Jean Rhys once called writing a huge lake. “There are great rivers that feed the lake, like Tolstoy or Dostoyevsky,” she writes. “And then there are mere trickles, like Jean Rhys. All that matters is feeding the lake. I don’t matter. The lake matters. You must keep feeding the lake.”
In response to Rhys, Madeleine L’Engle later wrote of her own art, “My trickle adds hardly a drop of water to the lake.”
In such company, it seems the height of arrogance to label even a few molecules with my own name, to call myself a “writer.” All I know is that I write: words and notes keep bursting out of me like uninvited teardrops. In these moments, who I am becomes secondary to the teardrops themselves, to the passions and ideas that they represent. As Rhys says, “I don’t matter. The lake matters.”
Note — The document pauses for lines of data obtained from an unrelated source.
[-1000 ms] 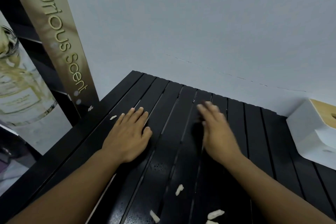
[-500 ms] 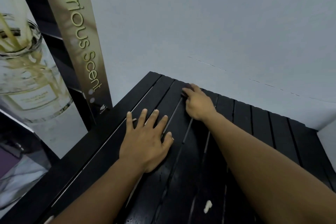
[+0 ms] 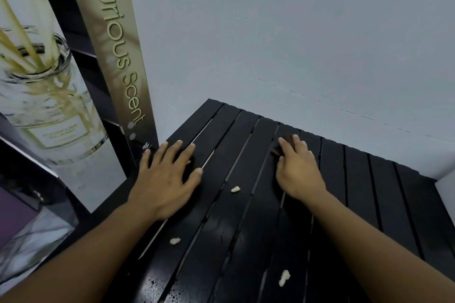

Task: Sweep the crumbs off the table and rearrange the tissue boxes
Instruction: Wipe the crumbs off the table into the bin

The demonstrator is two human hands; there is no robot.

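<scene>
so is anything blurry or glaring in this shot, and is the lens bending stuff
Head view: the wide lens bends the banner and fans the table slats outward. A soft sheen glares off the slats low in the centre. The right hand is slightly smeared at the fingertips, while the left hand is sharper. Three crumbs read clearly against the black.

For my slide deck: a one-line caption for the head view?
Left hand and right hand rest on a black slatted table among scattered pale crumbs, beside a diffuser poster.
</scene>
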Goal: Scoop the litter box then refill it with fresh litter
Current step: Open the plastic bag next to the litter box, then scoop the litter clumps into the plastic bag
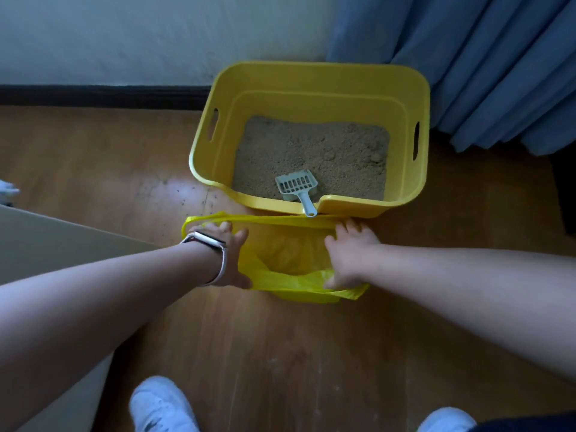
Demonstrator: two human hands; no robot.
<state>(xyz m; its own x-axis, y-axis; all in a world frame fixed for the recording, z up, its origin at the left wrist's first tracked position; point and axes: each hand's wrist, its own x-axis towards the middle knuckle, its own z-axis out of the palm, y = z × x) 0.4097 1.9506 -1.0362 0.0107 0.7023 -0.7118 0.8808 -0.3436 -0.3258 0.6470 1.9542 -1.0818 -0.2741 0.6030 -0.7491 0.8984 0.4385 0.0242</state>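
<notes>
- The left hand (232, 254) has its fingers (233, 230) spread apart and laid against the left side of the yellow bag (286, 254). I see no pinch on the film.
- The right hand (349, 254) is at the bag's right side, reaching towards the near rim. I cannot tell whether its fingers (353, 227) are clamped on the plastic or only pressing it outward.
- The bag stands on the floor (280, 353) between the two hands with its mouth stretched open. It looks thin, soft and light, likely to slump shut once released. The loop handles or a folded rim would be the best places to grip it.
- The scoop (297, 185) lies in the litter box (311, 76), just beyond the bag. Its slotted head rests on the litter (311, 151) at the near wall, and its handle pokes out through the notch in that wall.
- The scoop looks like light, stiff plastic. The free handle end is the obvious place to take hold, and no hand is on it yet.
- The litter is loose and grainy, with a few lumps towards the right side. It should sift through the slots but spill if the scoop tips.
- The box is rigid, with a cut-out handle in each end wall. With litter inside it is probably heavy enough to need both hands.
- The box stands on the floor close to the wall (124, 35), beside the blue curtain (483, 57).
</notes>
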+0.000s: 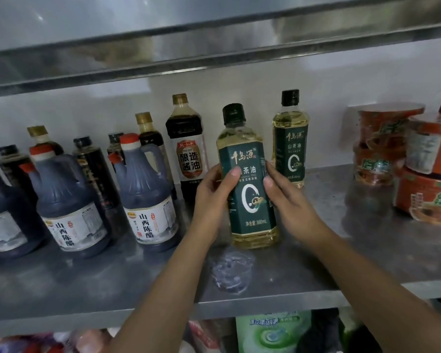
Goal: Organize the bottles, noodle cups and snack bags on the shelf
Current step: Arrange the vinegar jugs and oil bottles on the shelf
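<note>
A green-labelled oil bottle point(248, 189) with yellow oil and a dark cap stands on the steel shelf point(303, 273). My left hand point(214, 192) grips its left side, thumb across the label. My right hand point(285, 197) grips its right side. A second, matching oil bottle point(290, 138) stands behind it to the right. To the left stand a tall soy sauce bottle point(187, 149) and dark vinegar jugs point(148, 194) point(66, 200). Orange noodle cups point(428, 169) are stacked at the right.
More dark bottles point(94, 171) line the back left of the shelf. An upper steel shelf point(214, 47) hangs overhead. Snack bags, one green point(273, 332), lie on the shelf below. A clear round mark point(232, 271) shows on the shelf in front of the held bottle.
</note>
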The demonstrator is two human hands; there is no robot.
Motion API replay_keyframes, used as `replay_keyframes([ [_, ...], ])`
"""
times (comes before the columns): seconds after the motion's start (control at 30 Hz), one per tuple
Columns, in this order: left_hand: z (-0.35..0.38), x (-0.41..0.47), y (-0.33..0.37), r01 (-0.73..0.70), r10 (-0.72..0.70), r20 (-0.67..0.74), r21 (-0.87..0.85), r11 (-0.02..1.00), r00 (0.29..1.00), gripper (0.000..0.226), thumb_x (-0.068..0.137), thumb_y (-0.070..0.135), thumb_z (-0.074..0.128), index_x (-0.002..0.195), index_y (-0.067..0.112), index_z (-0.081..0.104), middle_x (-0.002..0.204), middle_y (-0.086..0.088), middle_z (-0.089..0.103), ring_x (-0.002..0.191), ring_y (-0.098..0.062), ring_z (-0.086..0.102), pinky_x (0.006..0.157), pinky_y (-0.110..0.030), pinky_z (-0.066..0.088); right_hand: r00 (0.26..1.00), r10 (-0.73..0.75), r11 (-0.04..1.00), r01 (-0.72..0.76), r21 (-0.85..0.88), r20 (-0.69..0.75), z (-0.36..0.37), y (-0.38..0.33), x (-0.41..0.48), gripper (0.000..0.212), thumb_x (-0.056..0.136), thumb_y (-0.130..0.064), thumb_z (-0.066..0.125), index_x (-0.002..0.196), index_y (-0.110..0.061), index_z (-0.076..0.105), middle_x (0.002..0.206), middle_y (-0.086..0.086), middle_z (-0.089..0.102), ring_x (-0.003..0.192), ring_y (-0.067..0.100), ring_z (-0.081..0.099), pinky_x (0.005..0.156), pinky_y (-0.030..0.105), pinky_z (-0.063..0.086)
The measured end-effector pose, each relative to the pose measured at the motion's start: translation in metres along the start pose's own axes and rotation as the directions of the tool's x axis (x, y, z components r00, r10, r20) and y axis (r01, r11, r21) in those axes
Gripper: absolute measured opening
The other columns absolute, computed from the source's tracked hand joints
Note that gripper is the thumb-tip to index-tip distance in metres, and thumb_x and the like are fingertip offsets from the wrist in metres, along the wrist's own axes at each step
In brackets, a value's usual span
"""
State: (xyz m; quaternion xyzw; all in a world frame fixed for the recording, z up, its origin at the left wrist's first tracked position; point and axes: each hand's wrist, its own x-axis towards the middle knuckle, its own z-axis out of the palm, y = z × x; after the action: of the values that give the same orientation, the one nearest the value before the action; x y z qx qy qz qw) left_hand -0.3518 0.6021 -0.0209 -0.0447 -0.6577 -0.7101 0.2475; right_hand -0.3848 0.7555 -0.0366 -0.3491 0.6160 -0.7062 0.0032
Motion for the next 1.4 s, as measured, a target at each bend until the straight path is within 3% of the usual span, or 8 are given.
replay_keyframes([
  [0.27, 0.003, -0.004, -0.002, 0.031, -0.023, 0.095, -0.084, 0.996, 0.995, 0.047, 0.086, 0.034, 0.063, 0.128, 0.012, 0.061, 0.112, -0.004, 0.074, 0.099, -0.014, 0.072, 0.078, -0.023, 0.056, 1.0, -0.021, 1.0, 0.021, -0.003, 0.019, -0.001, 0.01, -0.005, 0.061, 0.087, -0.026, 0.062, 0.143, -0.034, 0.04, 0.128, -0.018, 0.066, 0.121, 0.008, 0.062, 0.092, 0.023, 0.054],
  [0.37, 0.0, -0.004, -0.004, 0.026, -0.018, 0.14, -0.052, 0.998, 0.99, 0.052, 0.083, 0.021, 0.075, 0.132, 0.013, 0.057, 0.115, -0.003, 0.074, 0.104, -0.017, 0.071, 0.082, -0.025, 0.056, 1.0, -0.02, 1.0, 0.021, -0.014, 0.018, 0.0, 0.009, -0.005, 0.057, 0.091, -0.027, 0.057, 0.144, -0.032, 0.04, 0.133, -0.012, 0.064, 0.123, 0.011, 0.061, 0.094, 0.024, 0.053],
  [0.5, 0.0, -0.003, -0.005, 0.006, 0.003, 0.17, -0.055, 0.998, 0.985, 0.054, 0.077, 0.016, 0.07, 0.129, 0.012, 0.057, 0.106, 0.003, 0.075, 0.099, -0.014, 0.072, 0.078, -0.023, 0.056, 1.0, -0.021, 1.0, 0.021, 0.018, 0.005, -0.002, 0.01, -0.004, 0.05, 0.095, -0.029, 0.046, 0.144, -0.03, 0.04, 0.133, -0.014, 0.063, 0.123, 0.007, 0.06, 0.097, 0.022, 0.051],
  [0.67, 0.0, -0.003, -0.004, 0.059, -0.045, 0.148, -0.092, 0.994, 0.988, 0.052, 0.077, 0.019, 0.067, 0.128, 0.013, 0.058, 0.106, -0.001, 0.075, 0.094, -0.015, 0.072, 0.075, -0.025, 0.057, 0.999, -0.025, 1.0, 0.025, 0.005, 0.026, 0.0, 0.012, -0.003, 0.06, 0.093, -0.029, 0.047, 0.151, -0.027, 0.031, 0.14, -0.014, 0.054, 0.128, 0.0, 0.054, 0.097, 0.016, 0.047],
  [0.9, 0.005, -0.003, -0.003, 0.109, -0.098, 0.101, -0.11, 0.988, 0.99, 0.036, 0.091, 0.021, 0.067, 0.126, 0.016, 0.06, 0.114, -0.009, 0.074, 0.098, -0.021, 0.072, 0.084, -0.035, 0.059, 0.999, -0.017, 0.999, 0.019, -0.042, 0.042, -0.002, 0.016, -0.002, 0.064, 0.093, -0.023, 0.049, 0.151, -0.031, 0.025, 0.15, -0.011, 0.045, 0.129, -0.005, 0.051, 0.098, 0.013, 0.044],
  [1.0, 0.006, -0.003, -0.002, 0.109, -0.1, 0.095, -0.104, 0.989, 0.99, 0.045, 0.085, 0.029, 0.068, 0.127, 0.015, 0.06, 0.114, -0.01, 0.074, 0.098, -0.022, 0.072, 0.084, -0.036, 0.059, 0.999, -0.01, 0.999, 0.013, -0.046, 0.049, -0.003, 0.017, -0.002, 0.056, 0.1, -0.014, 0.049, 0.145, -0.037, 0.026, 0.144, -0.015, 0.048, 0.125, -0.007, 0.053, 0.096, 0.012, 0.045],
  [1.1, 0.005, -0.003, -0.001, 0.11, -0.101, 0.095, -0.09, 0.99, 0.99, 0.038, 0.09, 0.025, 0.066, 0.126, 0.016, 0.06, 0.115, -0.01, 0.074, 0.098, -0.022, 0.073, 0.084, -0.035, 0.059, 0.999, 0.008, 0.999, -0.005, -0.054, 0.045, -0.002, 0.016, -0.001, 0.055, 0.103, -0.002, 0.041, 0.14, -0.04, 0.027, 0.137, -0.02, 0.05, 0.12, -0.01, 0.056, 0.093, 0.011, 0.046],
  [1.4, 0.005, -0.004, -0.002, 0.11, -0.101, 0.1, -0.089, 0.99, 0.99, 0.034, 0.091, 0.026, 0.068, 0.124, 0.02, 0.06, 0.115, -0.008, 0.074, 0.101, -0.022, 0.072, 0.087, -0.037, 0.059, 0.999, 0.019, 0.998, -0.017, -0.058, 0.043, -0.003, 0.015, -0.003, 0.058, 0.102, -0.002, 0.042, 0.145, -0.036, 0.023, 0.138, -0.021, 0.048, 0.122, -0.012, 0.052, 0.095, 0.01, 0.044],
])
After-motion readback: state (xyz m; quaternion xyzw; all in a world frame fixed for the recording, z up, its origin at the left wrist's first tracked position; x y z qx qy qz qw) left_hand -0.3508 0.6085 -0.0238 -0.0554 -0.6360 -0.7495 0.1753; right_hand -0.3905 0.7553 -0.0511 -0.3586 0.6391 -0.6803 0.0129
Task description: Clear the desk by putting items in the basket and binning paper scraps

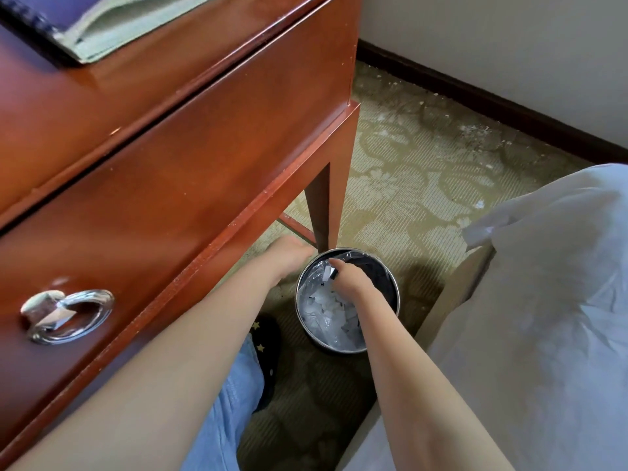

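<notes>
A small round metal bin (394,290) lined with a clear plastic bag stands on the carpet beside the desk leg. White paper scraps (328,309) lie inside it. My right hand (350,278) reaches into the bin's mouth, fingers closed around a white paper scrap (327,274). My left hand (289,256) rests at the bin's far left rim, close to the desk leg; its fingers are curled and partly hidden, and whether it grips the rim is unclear. No basket is in view.
The red-brown wooden desk (170,130) fills the left, with a drawer and metal ring handle (68,316). A dark folder with green papers (102,32) lies on top. A bed with white bedding (543,300) is at right. Patterned carpet (424,171) lies between.
</notes>
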A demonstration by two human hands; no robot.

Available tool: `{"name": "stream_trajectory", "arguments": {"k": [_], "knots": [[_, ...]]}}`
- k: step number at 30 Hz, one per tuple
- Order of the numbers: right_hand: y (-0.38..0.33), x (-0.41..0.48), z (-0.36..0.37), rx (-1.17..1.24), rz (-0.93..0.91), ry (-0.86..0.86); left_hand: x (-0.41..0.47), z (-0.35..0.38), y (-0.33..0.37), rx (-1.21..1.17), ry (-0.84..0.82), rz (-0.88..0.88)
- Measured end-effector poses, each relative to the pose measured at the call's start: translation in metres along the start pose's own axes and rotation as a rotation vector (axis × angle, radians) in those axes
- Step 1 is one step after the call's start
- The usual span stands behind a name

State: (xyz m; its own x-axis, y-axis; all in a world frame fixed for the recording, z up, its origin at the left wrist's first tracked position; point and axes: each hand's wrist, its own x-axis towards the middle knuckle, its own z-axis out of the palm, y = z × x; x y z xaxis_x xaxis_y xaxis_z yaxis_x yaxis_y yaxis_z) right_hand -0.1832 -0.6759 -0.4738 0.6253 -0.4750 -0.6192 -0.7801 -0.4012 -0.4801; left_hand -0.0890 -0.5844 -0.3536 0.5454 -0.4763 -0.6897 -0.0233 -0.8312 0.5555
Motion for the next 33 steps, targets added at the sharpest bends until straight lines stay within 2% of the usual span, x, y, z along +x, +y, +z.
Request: {"name": "stream_trajectory", "arguments": {"k": [4,11,15,26,33], "knots": [[0.002,0.008,0.009,-0.182,0.022,-0.051,0.001,-0.002,-0.002,0.034,-0.022,0.018],[0.014,0.013,0.019,-0.332,0.134,-0.175,0.001,-0.007,-0.002,0.068,-0.018,0.028],[0.016,0.012,0.017,-0.29,0.138,-0.173,0.001,-0.002,-0.002,0.051,-0.013,0.016],[-0.008,-0.01,-0.013,-0.177,0.003,-0.097,-0.031,-0.001,0.01,0.058,0.001,0.061],[-0.036,-0.048,-0.043,-0.11,-0.036,0.024,-0.075,-0.009,0.018,0.09,0.04,0.083]]}}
Much as I love Rhys’s image, one thing about it has always troubled me. Lakes are bodies of still water; yet for me, writing has always been an act of reaching out. When I think of writing, I imagine a river which plunges forward, constantly changing itself and its surroundings. Writing is brazen, risky, unpredictable.
Every writer, no matter how inconsequential, has the privilege of standing at the edge of this river; of emptying our cupped hands and eyedroppers and paper cups into the rushing torrent; of becoming living tributaries to the river.
Perhaps all I’ll ever be is a few unnoticed passions, a few convictions, a few teardrops lost in the river. In the end, it’s not about being noticed. It’s about saying something. It’s about feeding the river and leaving the world a little different than it was before.